#### Task description
Retype the lines below exactly, but only those from the line that has "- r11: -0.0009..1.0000" through the line that has "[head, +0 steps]". Omit every picture.
[[ Supplied material, beginning ]]
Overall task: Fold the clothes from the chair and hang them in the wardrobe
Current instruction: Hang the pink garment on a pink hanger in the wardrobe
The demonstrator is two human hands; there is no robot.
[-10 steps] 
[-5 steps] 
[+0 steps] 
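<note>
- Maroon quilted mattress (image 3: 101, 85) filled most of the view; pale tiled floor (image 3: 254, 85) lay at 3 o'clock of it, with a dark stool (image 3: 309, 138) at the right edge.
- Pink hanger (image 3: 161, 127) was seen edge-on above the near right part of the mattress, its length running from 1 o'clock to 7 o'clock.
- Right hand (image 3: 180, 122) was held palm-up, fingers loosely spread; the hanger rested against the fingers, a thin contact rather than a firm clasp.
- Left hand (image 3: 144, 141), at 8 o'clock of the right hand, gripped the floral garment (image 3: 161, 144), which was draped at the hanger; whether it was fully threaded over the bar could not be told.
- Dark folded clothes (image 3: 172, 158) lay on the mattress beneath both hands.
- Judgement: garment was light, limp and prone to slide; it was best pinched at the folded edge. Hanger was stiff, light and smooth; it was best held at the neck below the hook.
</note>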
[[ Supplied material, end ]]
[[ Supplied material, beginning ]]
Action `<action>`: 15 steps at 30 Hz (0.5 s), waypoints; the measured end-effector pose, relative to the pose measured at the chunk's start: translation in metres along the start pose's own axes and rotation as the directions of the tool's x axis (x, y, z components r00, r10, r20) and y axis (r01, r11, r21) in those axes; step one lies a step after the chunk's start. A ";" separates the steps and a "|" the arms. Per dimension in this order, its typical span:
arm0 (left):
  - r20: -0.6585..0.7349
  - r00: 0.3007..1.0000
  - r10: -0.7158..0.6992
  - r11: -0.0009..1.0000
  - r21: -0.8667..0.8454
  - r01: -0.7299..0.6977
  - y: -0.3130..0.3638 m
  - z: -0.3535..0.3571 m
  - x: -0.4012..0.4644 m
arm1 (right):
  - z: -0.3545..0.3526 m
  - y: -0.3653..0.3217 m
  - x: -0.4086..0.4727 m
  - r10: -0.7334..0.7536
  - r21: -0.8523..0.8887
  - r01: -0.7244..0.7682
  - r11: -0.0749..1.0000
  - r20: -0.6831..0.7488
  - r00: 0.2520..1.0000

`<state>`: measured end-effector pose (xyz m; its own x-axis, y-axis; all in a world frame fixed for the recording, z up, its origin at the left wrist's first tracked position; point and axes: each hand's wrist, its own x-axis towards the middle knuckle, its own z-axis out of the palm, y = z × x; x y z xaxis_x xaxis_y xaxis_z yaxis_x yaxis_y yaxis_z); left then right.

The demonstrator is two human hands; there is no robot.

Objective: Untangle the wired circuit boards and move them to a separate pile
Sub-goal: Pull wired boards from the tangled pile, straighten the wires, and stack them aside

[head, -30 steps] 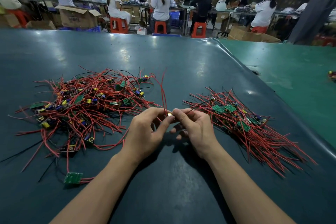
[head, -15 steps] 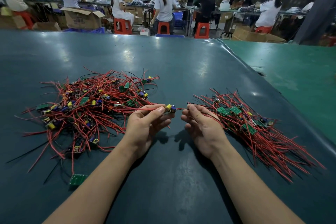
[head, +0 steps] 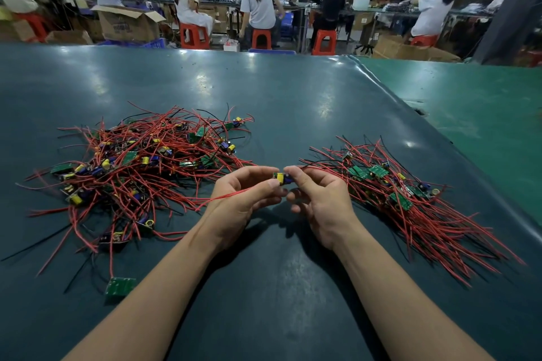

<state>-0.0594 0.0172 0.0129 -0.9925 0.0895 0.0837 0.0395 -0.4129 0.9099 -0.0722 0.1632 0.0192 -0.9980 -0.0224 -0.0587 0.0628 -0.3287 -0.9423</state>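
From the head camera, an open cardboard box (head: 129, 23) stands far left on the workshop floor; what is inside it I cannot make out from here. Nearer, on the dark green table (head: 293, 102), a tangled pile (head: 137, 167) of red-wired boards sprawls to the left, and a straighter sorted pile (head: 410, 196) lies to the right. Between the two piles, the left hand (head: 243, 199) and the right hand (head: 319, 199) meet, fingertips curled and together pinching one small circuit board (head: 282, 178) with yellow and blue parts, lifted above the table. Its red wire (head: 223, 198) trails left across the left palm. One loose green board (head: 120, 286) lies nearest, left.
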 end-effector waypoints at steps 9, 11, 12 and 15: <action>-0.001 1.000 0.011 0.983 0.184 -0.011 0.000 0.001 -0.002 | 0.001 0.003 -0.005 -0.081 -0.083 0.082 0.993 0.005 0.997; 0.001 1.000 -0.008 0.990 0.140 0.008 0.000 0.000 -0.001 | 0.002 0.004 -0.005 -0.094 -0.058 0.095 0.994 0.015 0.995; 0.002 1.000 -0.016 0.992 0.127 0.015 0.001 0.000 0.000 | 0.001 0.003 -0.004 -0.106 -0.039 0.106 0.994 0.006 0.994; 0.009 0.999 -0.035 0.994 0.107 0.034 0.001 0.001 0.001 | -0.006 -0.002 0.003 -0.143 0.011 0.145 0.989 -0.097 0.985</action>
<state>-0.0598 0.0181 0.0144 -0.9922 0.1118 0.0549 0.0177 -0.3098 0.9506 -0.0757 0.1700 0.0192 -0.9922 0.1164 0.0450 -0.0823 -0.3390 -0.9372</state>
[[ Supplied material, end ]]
#### Output below
  - r11: -0.0009..1.0000
  - r21: -0.8667..0.8454
  - r01: -0.7299..0.6977
  - y: -0.3130..0.3638 m
  - z: -0.3535..0.3571 m
  - x: -0.4012..0.4644 m
arm1 (right):
  - z: -0.3545..0.3526 m
  - y: -0.3653..0.3217 m
  - x: -0.4086..0.4727 m
  - r10: -0.7334..0.7536
  - r21: -0.8523..0.8887
  - r01: -0.7244..0.7682
  - r11: -0.0749..1.0000
  - r20: -0.6831..0.7488
  - r00: 0.2520..1.0000

`<state>`: measured end-effector pose (xyz m; its own x-axis, y-axis; all in a world frame fixed for the recording, z up, its origin at the left wrist's first tracked position; point and axes: each hand's wrist, its own x-axis towards the middle knuckle, its own z-axis out of the palm, y = z × x; x y z xaxis_x xaxis_y xaxis_z yaxis_x yaxis_y yaxis_z); left then right.

The demonstrator is two human hands; there is no robot.

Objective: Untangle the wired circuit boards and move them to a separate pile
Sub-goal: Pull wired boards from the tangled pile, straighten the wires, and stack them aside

[head, -30 steps] 
[head, -15 steps] 
[head, +0 steps] 

This response is done.